A film about Lance Armstrong’s cycling comeback, shot in 2009, but shelved when his doping denials began to unravel, had its own revival on Monday, offering fresh perspective on his lies.
Academy Award-winning director Alex Gibney was granted unprecedented access to Armstrong and his entourage for an entirely different sort of film, prior to the cyclist’s fall from grace.
By the time the planned film was finished in 2010, it was “no longer relevant,” Gibney said, in a turn of events that may have been fortuitous.
Taking a fresh look at the footage late last year, Gibney and producer Frank Marshall recognized that they had captured the incredible truth that had been “hiding in plain sight,” he said.
“We realized that we had all of this stuff that we didn’t know was so important then, but was now important,” Marshall said.
The film, minus Matt Damon, who narrated the original film, but was cut in the rejig, premiered at the Toronto film festival.
After years of denials, Armstrong, a cancer survivor who won seven Tour de France titles, finally cracked this January and admitted to Oprah Winfrey in a TV interview that he had used performance-enhancing drugs.
It was a devastating and public mea culpa for his fans and the cycling world, but his confession was also decried by critics for barely scratching the surface of one of the most shocking scandals in sports history.

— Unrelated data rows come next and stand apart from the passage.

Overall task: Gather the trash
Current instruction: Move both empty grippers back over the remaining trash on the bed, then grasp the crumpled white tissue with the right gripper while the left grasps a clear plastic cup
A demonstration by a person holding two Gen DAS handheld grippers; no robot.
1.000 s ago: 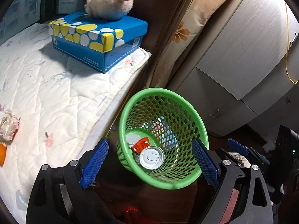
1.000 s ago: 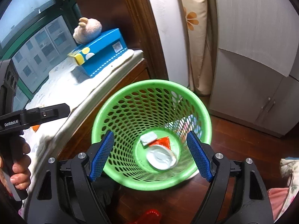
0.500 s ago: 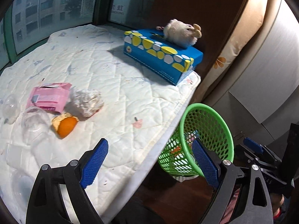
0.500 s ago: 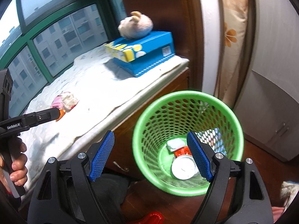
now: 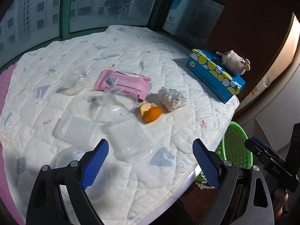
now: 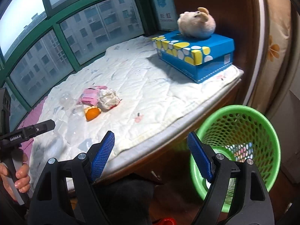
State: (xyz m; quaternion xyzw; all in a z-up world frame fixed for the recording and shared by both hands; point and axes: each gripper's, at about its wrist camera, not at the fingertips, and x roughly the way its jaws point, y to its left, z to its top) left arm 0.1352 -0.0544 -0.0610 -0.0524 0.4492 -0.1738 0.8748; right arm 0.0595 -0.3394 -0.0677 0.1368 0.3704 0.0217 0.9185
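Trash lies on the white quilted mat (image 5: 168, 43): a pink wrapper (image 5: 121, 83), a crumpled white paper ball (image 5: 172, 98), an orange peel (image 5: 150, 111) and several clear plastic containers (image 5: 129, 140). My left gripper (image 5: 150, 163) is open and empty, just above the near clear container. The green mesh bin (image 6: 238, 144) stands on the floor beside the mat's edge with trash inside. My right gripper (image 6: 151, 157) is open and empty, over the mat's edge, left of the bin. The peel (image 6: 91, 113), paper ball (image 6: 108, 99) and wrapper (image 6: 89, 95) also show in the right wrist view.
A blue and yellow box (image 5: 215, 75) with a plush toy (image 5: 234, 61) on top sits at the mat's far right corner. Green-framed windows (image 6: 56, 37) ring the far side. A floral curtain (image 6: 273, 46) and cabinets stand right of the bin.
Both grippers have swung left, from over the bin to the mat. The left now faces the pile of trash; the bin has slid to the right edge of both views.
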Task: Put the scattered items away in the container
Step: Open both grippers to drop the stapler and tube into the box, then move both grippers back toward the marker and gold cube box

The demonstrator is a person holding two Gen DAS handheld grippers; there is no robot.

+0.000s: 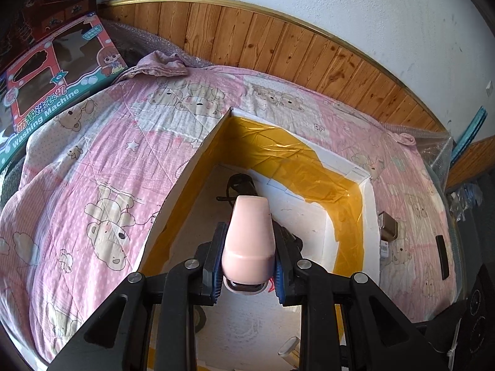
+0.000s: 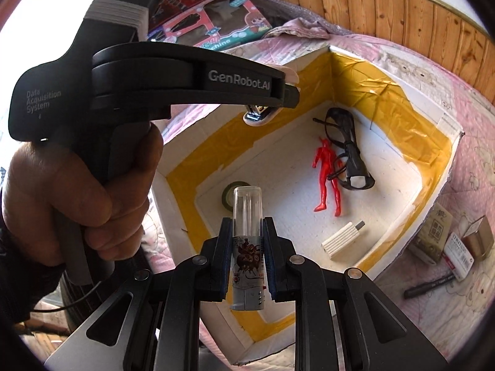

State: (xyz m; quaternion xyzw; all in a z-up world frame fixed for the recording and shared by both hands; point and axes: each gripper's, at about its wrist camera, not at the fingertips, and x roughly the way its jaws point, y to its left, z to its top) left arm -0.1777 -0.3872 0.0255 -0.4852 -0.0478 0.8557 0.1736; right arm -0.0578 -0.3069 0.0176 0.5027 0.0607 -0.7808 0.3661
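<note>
The container (image 2: 399, 105) is a white foam box, open at the top, its inner walls banded with yellow tape; it sits on a pink bear-print bed. On its floor lie a red plastic figure (image 2: 324, 173) stretched flat, black glasses (image 2: 349, 151) partly over the figure's legs toward the far right corner, a ribbed cream block (image 2: 342, 239) near the right wall, and a dark tape roll (image 2: 232, 193) near the left wall. A pale pink rounded case (image 1: 249, 238) is clamped above the box in the left tool (image 1: 249, 264). A clear-capped printed tube (image 2: 247, 247) stands upright, clamped in the right tool (image 2: 247, 259). Outside the box, on the bed to its right, lie small cardboard boxes (image 2: 433, 235) and a black marker (image 2: 428, 286).
</note>
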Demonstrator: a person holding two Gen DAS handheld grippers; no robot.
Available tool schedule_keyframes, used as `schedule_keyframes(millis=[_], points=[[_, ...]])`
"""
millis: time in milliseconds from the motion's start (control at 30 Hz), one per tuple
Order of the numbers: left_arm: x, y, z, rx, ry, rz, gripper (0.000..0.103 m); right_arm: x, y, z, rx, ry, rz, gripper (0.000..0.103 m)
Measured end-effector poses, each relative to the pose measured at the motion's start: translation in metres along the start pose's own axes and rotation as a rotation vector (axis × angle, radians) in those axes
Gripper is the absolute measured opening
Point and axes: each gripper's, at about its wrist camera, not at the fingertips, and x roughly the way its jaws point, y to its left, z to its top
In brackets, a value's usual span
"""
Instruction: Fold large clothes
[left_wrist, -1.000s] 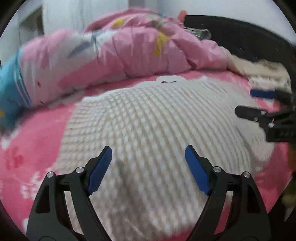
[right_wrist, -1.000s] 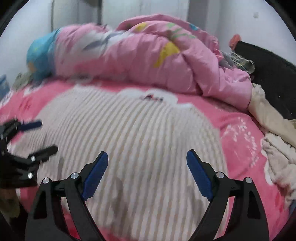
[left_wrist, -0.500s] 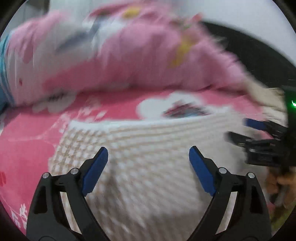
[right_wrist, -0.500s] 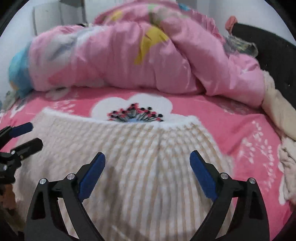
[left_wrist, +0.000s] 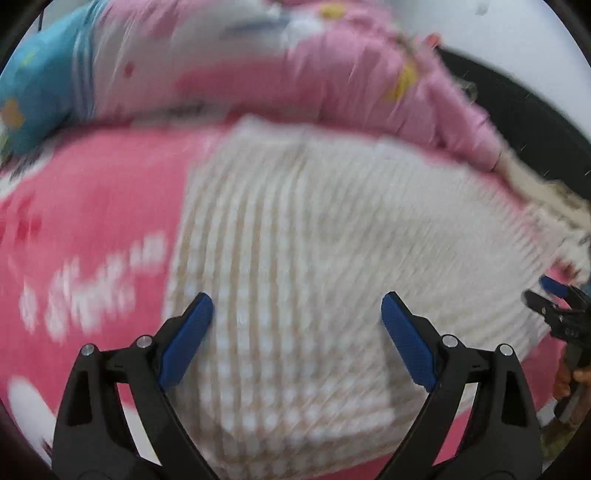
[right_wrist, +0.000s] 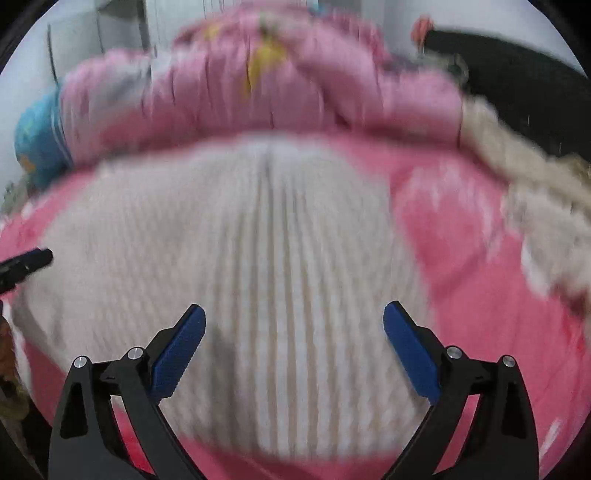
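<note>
A cream, ribbed knit garment (left_wrist: 295, 240) lies spread flat on the pink bedsheet (left_wrist: 92, 206); both views are blurred by motion. My left gripper (left_wrist: 295, 297) hovers over the garment's near left part, jaws wide apart and empty. Over the near middle of the same garment (right_wrist: 277, 240) is my right gripper (right_wrist: 294, 306), its jaws still opening with nothing between them. Each gripper shows at the edge of the other's view: the right gripper (left_wrist: 554, 299) at the far right, the left gripper (right_wrist: 26, 260) at the far left.
A bunched pink quilt (left_wrist: 332, 74) lies along the far side of the bed, with a blue pillow (left_wrist: 33, 85) at its left end. A pile of cream clothes (right_wrist: 535, 192) sits on the right by a black bed frame (left_wrist: 517, 122).
Both views have swung and blurred. The white flower print seen beyond the garment's far edge half a second ago no longer shows. Both pairs of jaws stand slightly wider.
</note>
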Motion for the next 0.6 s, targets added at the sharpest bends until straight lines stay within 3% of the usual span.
schedule_keyframes(millis=[100, 200, 267, 467, 600], points=[[-0.012, -0.01, -0.01, 0.007, -0.054, 0.07, 0.089, -0.019, 0.01, -0.004, -0.002, -0.007, -0.07, 0.097], [-0.044, -0.018, -0.014, -0.025, -0.086, 0.0, 0.089, -0.061, 0.012, -0.009, 0.053, -0.076, 0.008, 0.097], [-0.071, -0.027, -0.027, -0.005, -0.124, 0.004, 0.089, -0.083, 0.018, -0.022, 0.052, -0.105, 0.034, 0.097], [-0.129, -0.047, -0.067, -0.015, -0.138, -0.069, 0.092, -0.122, 0.046, -0.067, 0.042, -0.135, 0.098, 0.097], [-0.162, -0.053, -0.077, -0.022, -0.181, -0.026, 0.095, -0.143, 0.065, -0.075, 0.015, -0.163, 0.09, 0.097]])
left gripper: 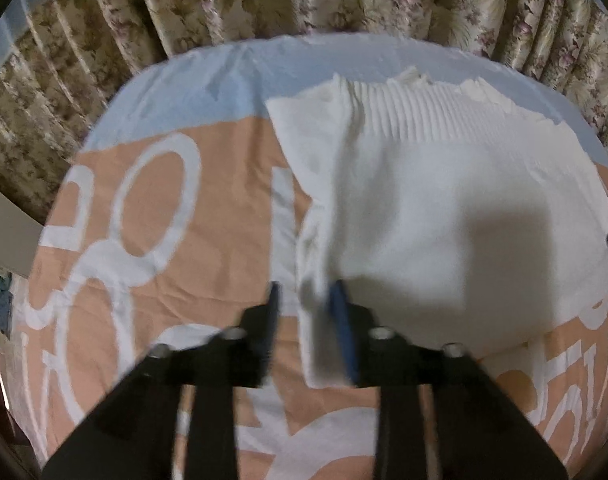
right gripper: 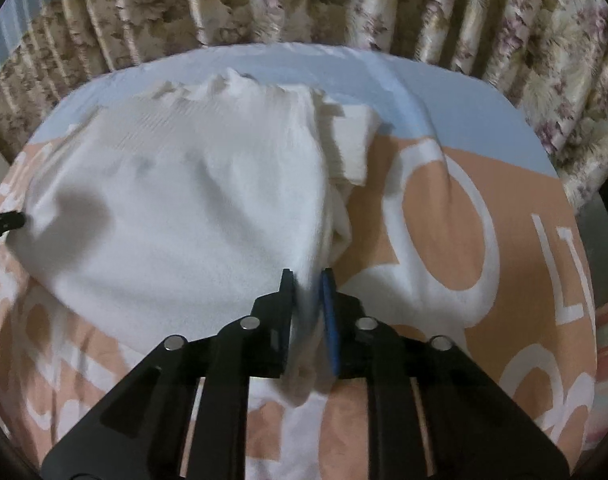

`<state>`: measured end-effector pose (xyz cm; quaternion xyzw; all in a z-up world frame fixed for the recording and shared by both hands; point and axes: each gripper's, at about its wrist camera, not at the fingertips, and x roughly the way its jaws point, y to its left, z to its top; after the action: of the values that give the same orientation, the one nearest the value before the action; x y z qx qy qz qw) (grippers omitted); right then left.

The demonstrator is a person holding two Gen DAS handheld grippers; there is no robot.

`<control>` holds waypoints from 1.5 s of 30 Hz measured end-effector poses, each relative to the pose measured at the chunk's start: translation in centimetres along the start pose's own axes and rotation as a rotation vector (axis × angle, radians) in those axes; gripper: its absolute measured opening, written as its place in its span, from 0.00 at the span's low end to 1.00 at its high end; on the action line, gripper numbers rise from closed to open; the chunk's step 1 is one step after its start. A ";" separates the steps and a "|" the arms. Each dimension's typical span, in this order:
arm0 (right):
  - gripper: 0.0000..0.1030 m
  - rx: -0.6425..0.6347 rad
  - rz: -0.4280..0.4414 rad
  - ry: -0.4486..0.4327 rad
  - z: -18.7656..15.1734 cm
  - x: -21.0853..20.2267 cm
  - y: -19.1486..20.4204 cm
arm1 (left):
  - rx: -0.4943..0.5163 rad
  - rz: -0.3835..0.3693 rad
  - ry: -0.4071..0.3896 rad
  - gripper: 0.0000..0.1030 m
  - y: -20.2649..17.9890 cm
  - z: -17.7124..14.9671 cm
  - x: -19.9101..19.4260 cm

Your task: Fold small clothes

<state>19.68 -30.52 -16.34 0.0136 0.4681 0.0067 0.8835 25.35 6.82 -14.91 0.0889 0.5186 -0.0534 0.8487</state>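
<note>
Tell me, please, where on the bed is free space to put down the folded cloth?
Free: the sheet left of the white garment, and the sheet right of it in the right wrist view. Crowded: the middle, under the garment, where the left gripper and right gripper hold it.
</note>
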 end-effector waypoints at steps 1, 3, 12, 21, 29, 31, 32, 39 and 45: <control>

Gibney’s documentary, The Armstrong Lie, looks to set that right.
“In this film, you see a portrait of an elaborate lie... and you see the mechanism of it, you see the anatomy of a lie,” he said.
“Particularly in film, when someone is lying to you... looking at the faces, looking at the way people talk, looking at the way all of this was reckoned with, it has a power... and [this film] goes in after the noise to be able to look at the quieter moments to see what we might have missed,” he said.
“One of the interesting things about the 2009 comeback was that Lance’s team and his group, in all of their arrogance, figured that there was nothing to be discovered and so they gave me access to certain people who’d almost not talked to anybody, like the famous Dr Michele Ferrari, who became known as Lance’s doping doctor,” he added.
In addition to the original footage, Gibney shot and added a bunch of new interviews, including with Armstrong himself, his former cycling teammate Jonathan Vaughters and Betsy Andreu, the wife of another former Armstrong teammate and early outspoken critic of Armstrong.
The film also raises troubling questions about doping regulations and spreads the blame, pointing to many people’s “wilful denial” that Armstrong could possibly be doping.
“You have the governing body, as Alex showed, so complicit, telling Lance how to get away with a positive so that it will pass muster, you have the US cycling federation, shame on them, you have the sponsors, you have the doctors, you have the fans, and you have the majority of people in the media which were complicit, they didn’t care,” Andreu said.
Vaughters added “that without the need for so many people to believe in this superhero, without the complicity of the governing body that oversaw the sport,” it might all never have happened.